Psychologists are merely starting to discover the extent on which cognitive fluency guides our thinking. Cognitive fluency is a measure of how easy something is to think about; people tend to prefer to think about things that are easy to comprehend rather than things that are more difficult, which makes sense (Bennett 1). For example, "[stock] shares in companies with easy-to-pronounce names...significantly outperform those with hard-to-pronounce names" (Bennett 1). People tend to subconcsiously take the easy way out of things; cognitive fluency is a shortcut that most people aren't even aware they are doing. "[In order] to get people thinking about a question, it may be best to present it less clearly [by using more difficult wording or a harder font to read] " this will force them to read it slower and think about what it is asking, rather than rushing through just to answer it (Bennett 1).
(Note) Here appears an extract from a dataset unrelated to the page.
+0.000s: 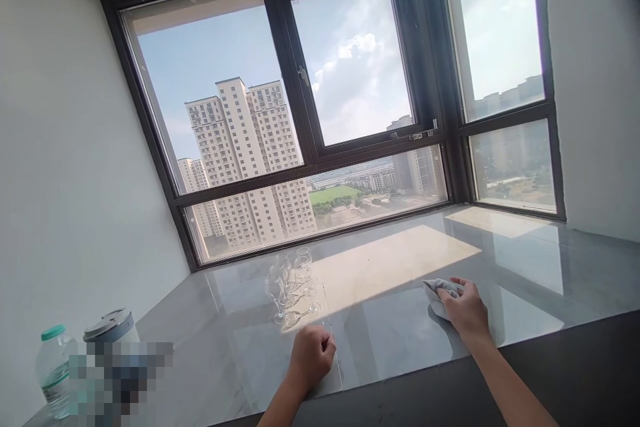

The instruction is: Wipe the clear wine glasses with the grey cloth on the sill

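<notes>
My right hand [466, 313] is closed around a crumpled light grey cloth [436, 297], held at the surface of the glossy grey window sill [380, 333]. To the left, my left hand [313, 357] is curled into a fist near the sill's front edge, and nothing shows in it. Just beyond that fist stands a cluster of several clear stemmed glasses [290, 283], partly overlapping one another. Sunlight and reflections make their outlines hard to separate.
At the far left stand a clear plastic bottle with a green cap [54, 363] and a lidded container [113, 327], its lower part pixelated. A dark-framed window [307, 163] closes off the back. White walls [65, 133] flank the sill.
</notes>
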`<state>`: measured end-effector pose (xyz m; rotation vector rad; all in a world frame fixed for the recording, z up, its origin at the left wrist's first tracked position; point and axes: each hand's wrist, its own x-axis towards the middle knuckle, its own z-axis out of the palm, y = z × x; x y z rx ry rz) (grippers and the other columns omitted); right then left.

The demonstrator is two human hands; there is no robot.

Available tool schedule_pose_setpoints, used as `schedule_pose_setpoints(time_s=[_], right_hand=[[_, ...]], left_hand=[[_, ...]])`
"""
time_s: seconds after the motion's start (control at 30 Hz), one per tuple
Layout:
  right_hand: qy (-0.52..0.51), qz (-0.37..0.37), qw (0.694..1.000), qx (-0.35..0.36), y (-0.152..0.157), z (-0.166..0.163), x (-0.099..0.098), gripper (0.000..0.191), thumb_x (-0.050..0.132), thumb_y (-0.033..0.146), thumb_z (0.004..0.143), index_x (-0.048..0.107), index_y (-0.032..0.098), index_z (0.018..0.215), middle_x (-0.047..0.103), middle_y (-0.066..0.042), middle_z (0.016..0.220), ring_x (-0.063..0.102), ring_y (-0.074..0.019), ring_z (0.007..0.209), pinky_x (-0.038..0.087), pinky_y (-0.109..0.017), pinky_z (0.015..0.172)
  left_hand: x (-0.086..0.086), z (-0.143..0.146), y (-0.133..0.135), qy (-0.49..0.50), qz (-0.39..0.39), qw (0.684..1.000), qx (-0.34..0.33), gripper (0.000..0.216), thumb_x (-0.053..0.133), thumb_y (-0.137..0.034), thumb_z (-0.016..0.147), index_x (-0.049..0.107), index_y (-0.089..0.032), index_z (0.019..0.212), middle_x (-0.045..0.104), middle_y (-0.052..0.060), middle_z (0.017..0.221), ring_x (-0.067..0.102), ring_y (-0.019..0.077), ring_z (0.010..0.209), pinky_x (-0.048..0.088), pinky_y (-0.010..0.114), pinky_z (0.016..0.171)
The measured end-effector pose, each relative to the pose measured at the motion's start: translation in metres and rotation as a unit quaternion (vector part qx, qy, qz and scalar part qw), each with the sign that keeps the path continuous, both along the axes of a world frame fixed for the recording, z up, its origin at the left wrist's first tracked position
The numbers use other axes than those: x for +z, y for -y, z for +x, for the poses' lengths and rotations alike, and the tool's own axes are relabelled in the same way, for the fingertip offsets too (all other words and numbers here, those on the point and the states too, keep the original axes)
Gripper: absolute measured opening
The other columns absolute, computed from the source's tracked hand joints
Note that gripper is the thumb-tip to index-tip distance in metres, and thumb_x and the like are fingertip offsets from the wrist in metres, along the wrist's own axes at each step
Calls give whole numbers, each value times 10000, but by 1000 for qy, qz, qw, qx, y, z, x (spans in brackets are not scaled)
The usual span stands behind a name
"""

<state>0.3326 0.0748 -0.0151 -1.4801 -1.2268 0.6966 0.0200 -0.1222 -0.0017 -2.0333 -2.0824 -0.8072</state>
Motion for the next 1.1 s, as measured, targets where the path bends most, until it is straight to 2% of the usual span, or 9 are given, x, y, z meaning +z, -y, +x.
schedule_pose_setpoints(time_s=[0.1,0.2,0.33,0.43,0.57,0.67,0.77,0.87,1.1], right_hand=[[0,-3,1000,1,3,0,3,548,588,457,716,538,166,1178,663,-186,1103,652,-317,902,469,-348,656],[-3,-9,1000,9,4,0,5,567,586,465,717,529,165,1195,655,-192,1124,650,-317,895,468,-346,639],[1,-8,1000,11,5,1,6,585,584,479,718,526,161,1206,651,-197,1132,645,-319,908,458,-334,608],[1,-8,1000,12,5,1,6,587,584,480,718,525,164,1210,651,-193,1133,647,-312,901,453,-327,601],[3,-12,1000,10,4,1,4,589,582,482,715,523,172,1211,659,-183,1114,650,-301,864,450,-328,598],[6,-9,1000,4,4,1,5,580,586,484,702,531,175,1191,664,-180,1097,648,-302,864,454,-334,613],[12,-7,1000,4,5,0,7,566,577,483,700,531,172,1170,663,-181,1097,645,-309,893,463,-342,640],[19,-8,1000,-1,7,0,10,560,567,485,688,536,167,1149,659,-188,1108,645,-325,889,469,-365,653],[26,-1,1000,6,4,-1,7,565,565,494,678,537,170,1140,663,-194,1104,642,-356,980,479,-389,702]], left_hand=[[1,-1,-1,13,8,1000,9,398,440,-261,834,221,-181,512,300,-34,501,274,98,510,147,291,551],[2,-6,-3,56,52,995,61,385,437,-281,835,246,-196,511,323,-31,500,308,112,519,168,288,552],[2,-21,-8,191,112,964,146,316,450,-349,836,363,-221,561,421,-26,551,412,139,560,281,264,569],[-1,-33,-14,288,121,934,172,162,509,-373,800,535,-214,784,556,-5,712,538,168,665,396,264,638],[-5,-42,-29,310,91,924,204,406,548,-355,776,548,-181,1142,630,56,991,618,200,881,455,281,795],[-4,-43,-43,290,62,925,238,483,541,-328,796,515,-164,1250,613,100,1181,603,207,1060,444,269,881],[-1,-44,-56,257,30,927,271,432,537,-283,807,541,-161,1221,575,127,1294,587,208,1136,432,259,903],[0,-44,-66,235,16,930,281,376,542,-267,805,574,-174,1168,577,129,1309,616,207,1095,450,254,830],[-4,-44,-79,251,32,934,252,186,513,-277,851,664,-169,848,710,102,973,671,220,879,457,287,710]])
Repition, clearer font, and rhyme are three ways to alter people's judgement of the truth.

In, "Humans Can Lick, Too", a teenage girl is left home alone while her parents worked late; she kept hearing a dripping noise so she would get up and turn all the faucets off, when she got back to bed she'd stick her hand under the bed and her dog would lick it. The dripping would continue so she finally located the source, it was coming from the kitchen cabinet so she opened it and saw her dog hanging upside down with its neck slit, on the cabinet door was written "HUMANS CAN LICK, TOO".